Reversing past state tax cuts

Walz and the House also raise revenues by reversing tax cuts made in Minnesota’s 2017 tax bill whose cost is growing over time. The Walz and House tax plans contain similar provisions that reverse or freeze these cuts: by undoing the freeze on the statewide property tax paid by businesses, reinstating inflationary adjustments on tobacco taxes, and freezing the amount of an estate that is exempt from tax at current levels, rather than allowing it to rise further. These provisions raise about $76 million in FY 2020-21 and over $231 million in FY 2022-23.

In contrast, the Senate does not include these reversals and instead would cut the statewide property tax further, reducing taxes on businesses and cabins by $78 million in FY 2020-21 and $100 million in FY 2022-23.

Tax changes for individuals and families

In terms of changes for individuals and families, another key area of contrast between the tax plans is who benefits from proposed tax cuts and who pays more from proposed tax increases. Below are some examples.

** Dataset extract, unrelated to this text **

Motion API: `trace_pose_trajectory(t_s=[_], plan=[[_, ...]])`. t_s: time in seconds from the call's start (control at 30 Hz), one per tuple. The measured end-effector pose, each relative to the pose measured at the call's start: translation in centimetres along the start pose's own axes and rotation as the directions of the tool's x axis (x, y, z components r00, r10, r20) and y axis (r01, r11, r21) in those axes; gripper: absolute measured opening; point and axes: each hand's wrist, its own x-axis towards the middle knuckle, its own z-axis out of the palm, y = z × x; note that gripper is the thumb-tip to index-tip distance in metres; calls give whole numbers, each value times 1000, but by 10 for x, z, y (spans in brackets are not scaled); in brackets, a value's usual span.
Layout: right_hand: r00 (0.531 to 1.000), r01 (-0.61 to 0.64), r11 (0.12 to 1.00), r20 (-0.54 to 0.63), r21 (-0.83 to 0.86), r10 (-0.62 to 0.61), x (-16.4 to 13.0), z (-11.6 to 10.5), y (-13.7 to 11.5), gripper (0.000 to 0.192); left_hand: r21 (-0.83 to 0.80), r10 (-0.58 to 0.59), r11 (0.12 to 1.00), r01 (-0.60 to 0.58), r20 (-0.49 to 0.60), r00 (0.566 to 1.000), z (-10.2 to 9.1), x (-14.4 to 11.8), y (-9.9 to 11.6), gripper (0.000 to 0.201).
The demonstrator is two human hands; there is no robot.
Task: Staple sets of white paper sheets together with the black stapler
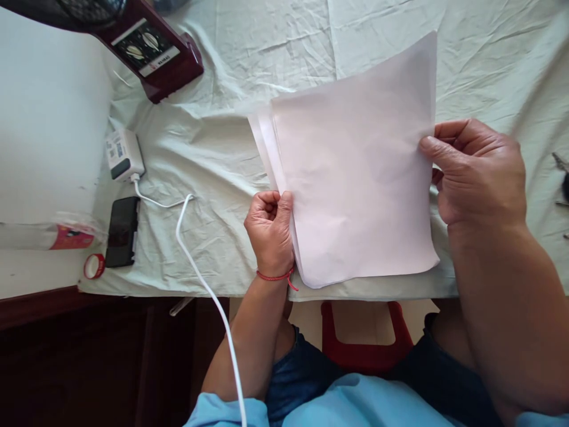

On net, the governor’s tax plan would cut income taxes on individuals and families by $136 million in FY 2020-21. His tax plan includes a roughly $50 million per year increase in the Working Family Credit, a tax credit for low- and modest-income workers and families. He would create a long-overdue expanded Working Family Credit for families with three or more children, as well as boost the credit for workers and families that currently qualify for the credit.

The House bill includes $336 million in tax reductions for individuals and families in FY 2020-21. That includes expanding the Working Family Credit by about $41 million a year; their expansion proposal is particularly strong for the two family types that are less well-served by the credit as it is currently structured: workers with no dependent children, and families with three or more children. Modest- and middle-income Minnesotans are among those who would see tax reductions from House provisions creating a higher standard deduction and increasing the size of the first tax bracket. And the House would increase property tax refunds for renters by $22 million and for homeowners by $23 million in FY 2021.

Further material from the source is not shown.